# W.rose brick trowels standard shank or low lift shank.?



## patrick grey (Jun 13, 2013)

I just got some w.rose brick trowels. a friend of mine got them for me on a recent visit to the u.s. I'm in Ireland and it,s all marshalltown over here.one is a wide London 11 inch with wood handle the other is a Philly 11.5 inch also wood Handle. according to the Kraft tools website they are both standard shank trowels even though when you size them up together the handle angles are different ,the shank on the Philly is laying back greater than 90 degrees in relation to the Blade while the shank on the wide London is at 90 degrees to the blade.of the 2 the handle angle on the wide London is more comfortable(handle angle is lower) in fact I really like it lovely trowel.the Philly will take a bit of getting used to although it would be easy enough to sort the handle angle.i know they also make low lift trowels. when I got the trowels I thought the London was a low lift shank and the Philly was a standard shank trowel until I checked the m.p.n on the website.whats the low lift shank ones like to use and has anyone found any varince in tha handle angles of them .thanks guys


----------



## superseal (Feb 4, 2009)

Here's a little history on W. Rose if you're interested...I also find shank angles vary from trowel to trowel as well when you line them up. I've always attributed it to the way they're made.

My fav is the narrow London blade (11.5) with leather or wood...and even though I live near Philly, I can't stand the Philly trowel design.


----------



## jb4211 (Jul 13, 2010)

Wait a phucking minute!!!!! Dave, is that rust I see????


----------



## superseal (Feb 4, 2009)

Just a tad :laughing:

They're not stainless like my boots :whistling


----------



## socalmason (Nov 6, 2013)

My go to trowel is the leather handle london 11.5 in although its about 11 inches now something about it makes me reach for it more than any of my marshalltown


----------



## stonecutter (May 13, 2010)

I like the 10 or 11 w/leather handle and low lift personally. But any rose is a great trowel.


----------



## patrick grey (Jun 13, 2013)

most of the masons over here would use a marshalltown wide london eleven inch with the red softgrip handle ,from looking at youtube videos the u.k guys seem to prefer the marshalltown philadelphia.and the u.s.a masons seem to prefer the narrow londons.apart from cheap trowels the only brand the building supply places over here stock is marshalltown.


----------



## patrick grey (Jun 13, 2013)

superseal said:


> Here's a little history on W. Rose if you're interested...I also find shank angles vary from trowel to trowel as well when you line them up. I've always attributed it to the way they're made.
> 
> My fav is the narrow London blade (11.5) with leather or wood...and even though I live near Philly, I can't stand the Philly trowel design.

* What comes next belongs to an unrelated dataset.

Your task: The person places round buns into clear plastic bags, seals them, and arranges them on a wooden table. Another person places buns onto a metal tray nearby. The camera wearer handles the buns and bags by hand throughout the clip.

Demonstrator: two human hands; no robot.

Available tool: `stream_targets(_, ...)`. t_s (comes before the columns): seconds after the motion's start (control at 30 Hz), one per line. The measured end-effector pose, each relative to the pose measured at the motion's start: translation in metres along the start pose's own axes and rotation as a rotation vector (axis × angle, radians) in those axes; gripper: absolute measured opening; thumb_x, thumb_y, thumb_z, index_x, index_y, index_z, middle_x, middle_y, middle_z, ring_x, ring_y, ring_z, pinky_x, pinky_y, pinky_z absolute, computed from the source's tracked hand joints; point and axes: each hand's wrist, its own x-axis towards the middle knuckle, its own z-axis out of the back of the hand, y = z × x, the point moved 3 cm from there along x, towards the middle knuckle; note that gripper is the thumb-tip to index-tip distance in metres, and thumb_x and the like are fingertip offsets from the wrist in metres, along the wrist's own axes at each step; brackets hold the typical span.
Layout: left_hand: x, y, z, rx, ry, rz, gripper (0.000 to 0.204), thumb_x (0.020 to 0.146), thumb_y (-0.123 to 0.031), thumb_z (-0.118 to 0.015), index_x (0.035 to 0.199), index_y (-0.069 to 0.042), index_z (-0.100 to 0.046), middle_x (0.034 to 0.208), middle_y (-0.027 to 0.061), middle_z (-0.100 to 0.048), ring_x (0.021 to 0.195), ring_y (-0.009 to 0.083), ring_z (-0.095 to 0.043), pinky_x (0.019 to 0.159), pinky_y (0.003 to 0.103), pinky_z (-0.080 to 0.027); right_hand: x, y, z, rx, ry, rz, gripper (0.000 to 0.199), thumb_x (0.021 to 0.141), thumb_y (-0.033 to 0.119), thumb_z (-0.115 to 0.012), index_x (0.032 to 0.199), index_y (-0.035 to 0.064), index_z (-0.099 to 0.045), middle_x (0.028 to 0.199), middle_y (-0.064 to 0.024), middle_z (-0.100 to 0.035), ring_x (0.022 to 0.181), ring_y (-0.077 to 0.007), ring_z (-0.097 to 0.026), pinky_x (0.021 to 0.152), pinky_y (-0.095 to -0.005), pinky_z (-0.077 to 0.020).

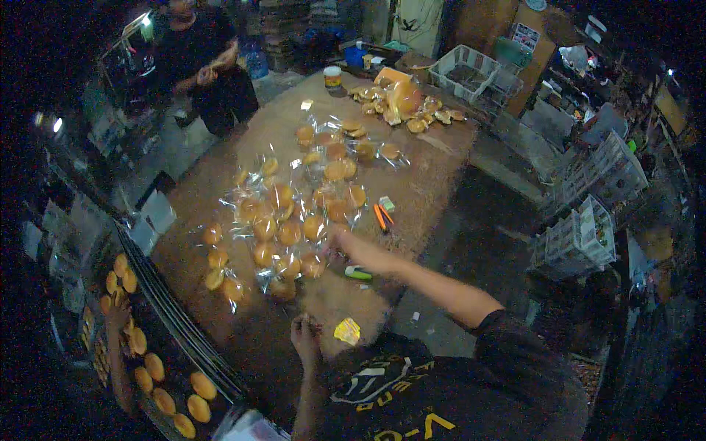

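The right hand (340,242) stretches across the rough brown table (441,169) to a spread of round, golden buns (287,231) in glossy clear bags. Its fingers rest on a bagged bun; how tightly they curl cannot be told. The left hand (304,334) hovers nearer the body at the table's near edge, fingers loosely bent and holding nothing visible, just beside a crumpled yellow wrapper (348,331). The bun spread runs lengthwise away from the person. A green-and-white lighter (359,273) lies by the right wrist. More buns sit on a dark tray (173,400) at lower left.
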Motion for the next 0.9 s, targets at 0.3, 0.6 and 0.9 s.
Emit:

thanks . in the first picture the trowel on the top right looks to have the same handle angle as the philly i have


----------



## patrick grey (Jun 13, 2013)

stonecutter said:


> I like the 10 or 11 w/leather handle and low lift personally. But any rose is a great trowel.


If you can could you post a picture of the low lift w.rose.thanks


----------



## fjn (Aug 17, 2011)

For me, I have both M.T. and Rose trowels,all in London pattern. I feel both make an excellent trowel. Most are narrow with the few wide used only for block. As far as the lift of the handle,if I lay everything at sweet spot (waist high ) the angle does not jump off the page at me. When work is at chest height or higher (which I try to avoid for numerous reasons) then a low lift is easier on my wrist.


----------



## Kniggit (Apr 11, 2013)

Here is a pic of Rose's version of the MT Dura-soft


----------



## patrick grey (Jun 13, 2013)

fjn said:


> For me, I have both M.T. and Rose trowels,all in London pattern. I feel both make an excellent trowel. Most are narrow with the few wide used only for block. As far as the lift of the handle,if I lay everything at sweet spot (waist high ) the angle does not jump off the page at me. When work is at chest height or higher (which I try to avoid for numerous reasons) then a low lift is easier on my wrist.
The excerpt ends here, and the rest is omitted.